Re: Slow index scan on B-Tree index over timestamp field

Поиск
Список
Период
Сортировка
От Jeff Janes
Тема Re: Slow index scan on B-Tree index over timestamp field
Дата
Msg-id CAMkU=1wU4trachr2jnTaZMbV97KQEMFe91C57A7qXX6MoRg+sw@mail.gmail.com
обсуждение исходный текст
Ответ на Re: Slow index scan on B-Tree index over timestamp field  (Caio Casimiro <casimiro.listas@gmail.com>)
Ответы Re: Slow index scan on B-Tree index over timestamp field
Список pgsql-performance
On Mon, Nov 4, 2013 at 12:44 PM, Caio Casimiro <casimiro.listas@gmail.com> wrote:
Thank you very much for your answers guys!


On Mon, Nov 4, 2013 at 5:15 PM, Jeff Janes <jeff.janes@gmail.com> wrote:
On Sun, Nov 3, 2013 at 2:05 PM, Caio Casimiro <casimiro.listas@gmail.com> wrote:

SELECT tt.tweet_id, tt.topic, tt.topic_value
            FROM tweet_topic AS tt LEFT JOIN tweet AS t ON tt.tweet_id = t.id
            WHERE creation_time BETWEEN 'D1' AND 'D2' AND user_id in
            (SELECT followed_id FROM relationship WHERE follower_id = N) ORDER BY tt.tweet_id;


I don't know if this affects the plan at all, but it is silly to do a left join to "tweet" when the WHERE clause has conditions that can't be satisfied with a null row.  Also, you could try changing the IN-list to an EXISTS subquery.

I'm sorry the ignorance, but I don't understand the issue with the left join, could you explain more?

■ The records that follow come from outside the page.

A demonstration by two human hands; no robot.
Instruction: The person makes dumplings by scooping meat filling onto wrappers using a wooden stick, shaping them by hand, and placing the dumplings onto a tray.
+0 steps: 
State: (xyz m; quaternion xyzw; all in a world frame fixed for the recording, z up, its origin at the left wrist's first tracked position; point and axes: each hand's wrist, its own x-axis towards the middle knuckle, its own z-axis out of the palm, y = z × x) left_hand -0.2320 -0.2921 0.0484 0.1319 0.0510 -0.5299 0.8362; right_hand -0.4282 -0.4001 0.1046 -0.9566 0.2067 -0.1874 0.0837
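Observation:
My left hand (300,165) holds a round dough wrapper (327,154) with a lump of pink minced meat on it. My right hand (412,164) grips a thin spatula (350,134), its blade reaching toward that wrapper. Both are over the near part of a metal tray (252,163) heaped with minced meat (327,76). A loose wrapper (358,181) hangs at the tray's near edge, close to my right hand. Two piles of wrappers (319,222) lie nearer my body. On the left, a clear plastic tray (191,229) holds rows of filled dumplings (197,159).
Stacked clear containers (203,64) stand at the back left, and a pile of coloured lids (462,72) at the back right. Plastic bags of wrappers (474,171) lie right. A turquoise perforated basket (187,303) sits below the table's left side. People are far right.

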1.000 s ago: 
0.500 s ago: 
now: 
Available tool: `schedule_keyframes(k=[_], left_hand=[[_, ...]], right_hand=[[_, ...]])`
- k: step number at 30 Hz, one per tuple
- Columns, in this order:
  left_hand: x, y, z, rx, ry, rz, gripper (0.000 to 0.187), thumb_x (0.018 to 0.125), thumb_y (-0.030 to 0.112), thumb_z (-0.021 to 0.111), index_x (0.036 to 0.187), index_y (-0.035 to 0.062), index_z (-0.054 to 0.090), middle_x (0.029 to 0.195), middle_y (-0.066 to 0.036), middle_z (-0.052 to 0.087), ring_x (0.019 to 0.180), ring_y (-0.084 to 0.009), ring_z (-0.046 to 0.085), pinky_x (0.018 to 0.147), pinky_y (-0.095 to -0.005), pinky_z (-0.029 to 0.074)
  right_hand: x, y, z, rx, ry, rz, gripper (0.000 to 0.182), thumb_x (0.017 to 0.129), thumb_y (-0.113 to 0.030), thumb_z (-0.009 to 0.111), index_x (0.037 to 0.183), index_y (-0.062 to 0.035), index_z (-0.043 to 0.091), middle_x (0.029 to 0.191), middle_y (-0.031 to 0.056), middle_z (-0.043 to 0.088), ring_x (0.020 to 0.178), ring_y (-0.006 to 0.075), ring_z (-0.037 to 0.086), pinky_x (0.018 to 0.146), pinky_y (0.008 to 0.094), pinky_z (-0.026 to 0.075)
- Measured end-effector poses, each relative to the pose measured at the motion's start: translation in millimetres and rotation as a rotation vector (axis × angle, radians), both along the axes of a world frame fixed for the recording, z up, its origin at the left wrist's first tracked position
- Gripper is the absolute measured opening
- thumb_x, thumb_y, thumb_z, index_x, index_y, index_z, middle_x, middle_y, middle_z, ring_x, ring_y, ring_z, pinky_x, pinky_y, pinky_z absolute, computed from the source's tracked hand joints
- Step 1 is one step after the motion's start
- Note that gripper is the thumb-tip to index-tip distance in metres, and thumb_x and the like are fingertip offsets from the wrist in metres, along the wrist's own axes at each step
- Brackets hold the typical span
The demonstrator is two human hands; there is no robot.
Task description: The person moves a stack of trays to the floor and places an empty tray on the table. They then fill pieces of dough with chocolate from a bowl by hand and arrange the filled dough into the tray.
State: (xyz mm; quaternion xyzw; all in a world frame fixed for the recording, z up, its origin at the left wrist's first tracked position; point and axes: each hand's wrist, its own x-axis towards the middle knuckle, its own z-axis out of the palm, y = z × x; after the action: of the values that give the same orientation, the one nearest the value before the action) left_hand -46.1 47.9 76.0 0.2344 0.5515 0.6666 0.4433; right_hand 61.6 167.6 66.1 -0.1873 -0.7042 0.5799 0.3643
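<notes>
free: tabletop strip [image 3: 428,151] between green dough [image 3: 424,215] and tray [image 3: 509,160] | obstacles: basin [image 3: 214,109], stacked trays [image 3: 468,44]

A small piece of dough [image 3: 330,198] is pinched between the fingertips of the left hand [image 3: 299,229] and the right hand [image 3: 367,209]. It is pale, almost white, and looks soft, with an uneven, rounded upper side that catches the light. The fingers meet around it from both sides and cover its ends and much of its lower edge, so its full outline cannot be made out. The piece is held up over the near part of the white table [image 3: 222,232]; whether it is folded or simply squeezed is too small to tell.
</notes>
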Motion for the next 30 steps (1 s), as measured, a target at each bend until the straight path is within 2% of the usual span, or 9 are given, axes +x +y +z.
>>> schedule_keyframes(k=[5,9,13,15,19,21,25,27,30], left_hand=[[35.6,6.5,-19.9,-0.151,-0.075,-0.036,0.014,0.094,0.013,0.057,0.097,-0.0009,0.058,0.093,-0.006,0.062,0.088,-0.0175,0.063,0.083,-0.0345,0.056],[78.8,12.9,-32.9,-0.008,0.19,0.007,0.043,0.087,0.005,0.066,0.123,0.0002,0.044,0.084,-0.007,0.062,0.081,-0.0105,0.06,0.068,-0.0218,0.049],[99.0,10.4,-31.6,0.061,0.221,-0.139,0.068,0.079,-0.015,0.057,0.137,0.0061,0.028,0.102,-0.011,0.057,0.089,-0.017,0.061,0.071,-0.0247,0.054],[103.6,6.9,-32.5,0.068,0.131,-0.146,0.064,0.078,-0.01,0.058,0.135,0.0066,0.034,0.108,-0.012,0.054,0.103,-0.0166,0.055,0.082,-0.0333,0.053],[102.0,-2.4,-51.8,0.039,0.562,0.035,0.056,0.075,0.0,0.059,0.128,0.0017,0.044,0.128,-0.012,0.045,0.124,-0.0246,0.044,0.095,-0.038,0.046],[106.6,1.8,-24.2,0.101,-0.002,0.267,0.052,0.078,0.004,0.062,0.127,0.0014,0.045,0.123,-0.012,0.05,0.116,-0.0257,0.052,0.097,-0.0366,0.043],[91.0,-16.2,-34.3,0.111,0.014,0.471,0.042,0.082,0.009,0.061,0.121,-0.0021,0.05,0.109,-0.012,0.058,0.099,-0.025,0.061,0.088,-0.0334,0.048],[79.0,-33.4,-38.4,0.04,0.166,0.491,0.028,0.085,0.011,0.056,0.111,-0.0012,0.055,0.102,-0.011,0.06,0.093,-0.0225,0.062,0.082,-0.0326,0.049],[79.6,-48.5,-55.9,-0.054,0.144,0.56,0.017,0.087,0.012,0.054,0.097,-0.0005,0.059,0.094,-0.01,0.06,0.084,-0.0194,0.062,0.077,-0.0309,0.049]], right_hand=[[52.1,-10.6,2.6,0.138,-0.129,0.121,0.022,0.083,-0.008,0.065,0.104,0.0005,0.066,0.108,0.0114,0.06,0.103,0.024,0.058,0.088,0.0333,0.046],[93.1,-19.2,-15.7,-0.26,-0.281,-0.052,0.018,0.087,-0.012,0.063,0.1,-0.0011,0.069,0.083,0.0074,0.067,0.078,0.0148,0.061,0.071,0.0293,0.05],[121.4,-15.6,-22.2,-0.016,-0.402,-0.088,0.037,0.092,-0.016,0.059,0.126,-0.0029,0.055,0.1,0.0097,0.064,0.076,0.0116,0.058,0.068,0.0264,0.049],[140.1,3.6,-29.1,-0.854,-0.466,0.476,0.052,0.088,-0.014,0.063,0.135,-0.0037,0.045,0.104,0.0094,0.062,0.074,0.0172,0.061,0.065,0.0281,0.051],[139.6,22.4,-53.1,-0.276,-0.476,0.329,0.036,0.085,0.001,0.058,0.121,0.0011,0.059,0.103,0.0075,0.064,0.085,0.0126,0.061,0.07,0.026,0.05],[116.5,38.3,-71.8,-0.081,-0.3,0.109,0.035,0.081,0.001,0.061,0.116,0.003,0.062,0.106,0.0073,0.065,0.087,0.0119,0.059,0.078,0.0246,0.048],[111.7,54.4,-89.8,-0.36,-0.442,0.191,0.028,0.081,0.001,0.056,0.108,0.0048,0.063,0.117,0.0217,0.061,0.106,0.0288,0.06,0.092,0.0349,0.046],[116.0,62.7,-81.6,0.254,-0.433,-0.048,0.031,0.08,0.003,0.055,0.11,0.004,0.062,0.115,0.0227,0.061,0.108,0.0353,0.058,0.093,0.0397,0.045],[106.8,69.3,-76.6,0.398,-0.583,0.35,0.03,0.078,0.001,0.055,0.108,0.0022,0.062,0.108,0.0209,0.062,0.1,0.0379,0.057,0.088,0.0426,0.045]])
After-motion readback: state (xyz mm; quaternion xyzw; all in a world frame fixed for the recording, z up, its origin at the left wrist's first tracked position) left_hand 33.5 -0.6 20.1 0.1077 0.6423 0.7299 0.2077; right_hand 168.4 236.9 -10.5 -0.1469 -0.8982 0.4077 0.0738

A left join means you are telling it to make up an all-NULL tweet row for any tweet_topic that does not have a corresponding tweet.  But then once it did so, it would just filter out that row later, because the null creation_time and user_id cannot pass the WHERE criteria--so doing a left join can't change the answer, but it can fool the planner into making a worse choice.
 


Is there some patterns to D1 and D2 that could help the caching?  For example, are they both usually in the just-recent past?
The only pattern is that it is always a one day interval, e.g. D1 = '2013-05-01' and  D2 = '2013-05-02'.

If you only compare creation_time to dates, rather than ever using date+time, then it would probably be better to store them in the table as date, not timestamp.  This might make the index smaller, and can also lead to better estimates and index usage.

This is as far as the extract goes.